Der neue Chef Björn Gulden muss die Sportmarke wieder cool machen
Die Mitarbeiter sind verunsichert, das Vertriebskonzept ist unklar, die Aktie am Boden – und ein veritabler Skandal noch längst nicht aufgearbeitet.
Stephan Knieps,
Henryk Hielscher
Ausgelatscht Das Adidas-Erfolgsrezept funktioniert nicht mehr. Neo-Chef Björn Gulden soll dem Sportartikelhersteller nun eine frische Strategie verpassen. Keystone
Björn Gulden wirkt gefasst. Er ist schwarz gekleidet, Regentropfen perlen auf seiner Kapuze ab. Es ist der 9. November, der Morgen nachdem der Adidas-Aufsichtsrat entschieden hat, Gulden zum neuen Vorstandsvorsitzenden zu machen.
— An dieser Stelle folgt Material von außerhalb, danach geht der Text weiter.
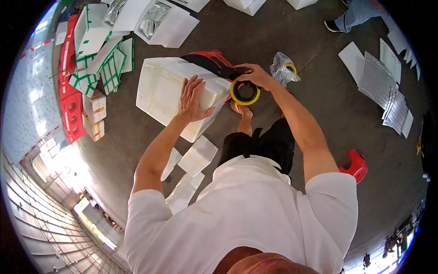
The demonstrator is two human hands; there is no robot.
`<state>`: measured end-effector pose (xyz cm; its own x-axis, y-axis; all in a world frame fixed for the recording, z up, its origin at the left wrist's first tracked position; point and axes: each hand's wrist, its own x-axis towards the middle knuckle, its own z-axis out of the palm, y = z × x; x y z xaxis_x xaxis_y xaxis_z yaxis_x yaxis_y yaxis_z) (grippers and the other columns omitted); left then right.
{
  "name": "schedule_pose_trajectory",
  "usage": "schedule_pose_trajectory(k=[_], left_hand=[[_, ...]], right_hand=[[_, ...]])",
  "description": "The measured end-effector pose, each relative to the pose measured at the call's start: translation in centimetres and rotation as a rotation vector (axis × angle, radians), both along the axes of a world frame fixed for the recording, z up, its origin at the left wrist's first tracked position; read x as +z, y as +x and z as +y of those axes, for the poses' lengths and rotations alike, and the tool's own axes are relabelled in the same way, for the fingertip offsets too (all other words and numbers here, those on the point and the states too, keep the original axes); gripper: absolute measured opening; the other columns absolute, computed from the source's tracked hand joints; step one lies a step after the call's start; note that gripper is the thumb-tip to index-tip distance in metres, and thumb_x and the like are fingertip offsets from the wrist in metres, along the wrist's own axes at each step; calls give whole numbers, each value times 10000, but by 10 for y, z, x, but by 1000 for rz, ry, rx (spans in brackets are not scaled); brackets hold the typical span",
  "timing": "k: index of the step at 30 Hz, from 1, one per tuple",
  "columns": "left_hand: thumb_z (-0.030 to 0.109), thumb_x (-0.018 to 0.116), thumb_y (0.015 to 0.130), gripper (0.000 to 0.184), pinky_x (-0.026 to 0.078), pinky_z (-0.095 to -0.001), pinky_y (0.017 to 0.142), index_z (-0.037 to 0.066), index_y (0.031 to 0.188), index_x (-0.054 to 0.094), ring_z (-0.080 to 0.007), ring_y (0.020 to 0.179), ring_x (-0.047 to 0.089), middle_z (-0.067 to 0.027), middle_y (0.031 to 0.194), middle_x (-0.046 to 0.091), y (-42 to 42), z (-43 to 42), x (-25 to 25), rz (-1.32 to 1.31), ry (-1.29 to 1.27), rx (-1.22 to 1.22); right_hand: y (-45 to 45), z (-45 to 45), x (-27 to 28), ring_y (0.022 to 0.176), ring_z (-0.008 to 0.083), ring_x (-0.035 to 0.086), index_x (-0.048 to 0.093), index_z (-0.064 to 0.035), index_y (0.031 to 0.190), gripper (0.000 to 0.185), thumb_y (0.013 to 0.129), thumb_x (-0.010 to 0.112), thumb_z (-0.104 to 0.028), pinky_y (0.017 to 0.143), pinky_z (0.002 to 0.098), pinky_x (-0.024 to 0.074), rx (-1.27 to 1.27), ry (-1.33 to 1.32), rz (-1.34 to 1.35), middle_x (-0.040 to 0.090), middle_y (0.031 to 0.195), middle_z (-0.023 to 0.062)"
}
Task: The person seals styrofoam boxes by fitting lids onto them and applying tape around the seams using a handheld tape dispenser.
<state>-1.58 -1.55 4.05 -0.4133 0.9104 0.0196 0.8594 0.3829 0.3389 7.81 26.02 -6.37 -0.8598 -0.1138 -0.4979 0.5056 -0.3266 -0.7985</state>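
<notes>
A white foam box (164, 86) rests tilted on a red and black support, perhaps a stool (212, 61). My left hand (192, 101) lies flat against its near side, fingers stretched out and thumb apart. At the box's right end my right hand (257, 76) has its fingers curled on a roll of yellow tape (257, 97); the fingertips are partly hidden. The tape roll is close to the box's edge. Whether a strip of tape runs onto the box I cannot tell.
Green-taped foam panels (112, 64) lean at left beside a red barrier (68, 100). Foil-lined boxes (171, 27) stand at the back. White blocks (198, 155), a plastic-wrapped tape roll (284, 71), silvery sheets (378, 75) and a red stool (355, 166) lie around; a person's leg (351, 20) shows far right.
</notes>
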Motion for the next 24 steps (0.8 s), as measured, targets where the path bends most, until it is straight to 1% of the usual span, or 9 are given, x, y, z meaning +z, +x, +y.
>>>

Gulden (57), zu dem Zeitpunkt noch Chef des kleineren Rivalen Puma, postet dieses Foto von sich auf Instagram. Es sieht aus, als würde er an eine Beerdigung gehen.
«Morgenjogging im Regen», schreibt Gulden unter das Bild. «Emotionaler Tag und eine kurze Nacht! Verstehe, dass einige enttäuscht sind …» Das Leben, dichtet er weiter, sei «zu kurz, um sich Sorgen zu machen! Lebe, wenn du kannst!»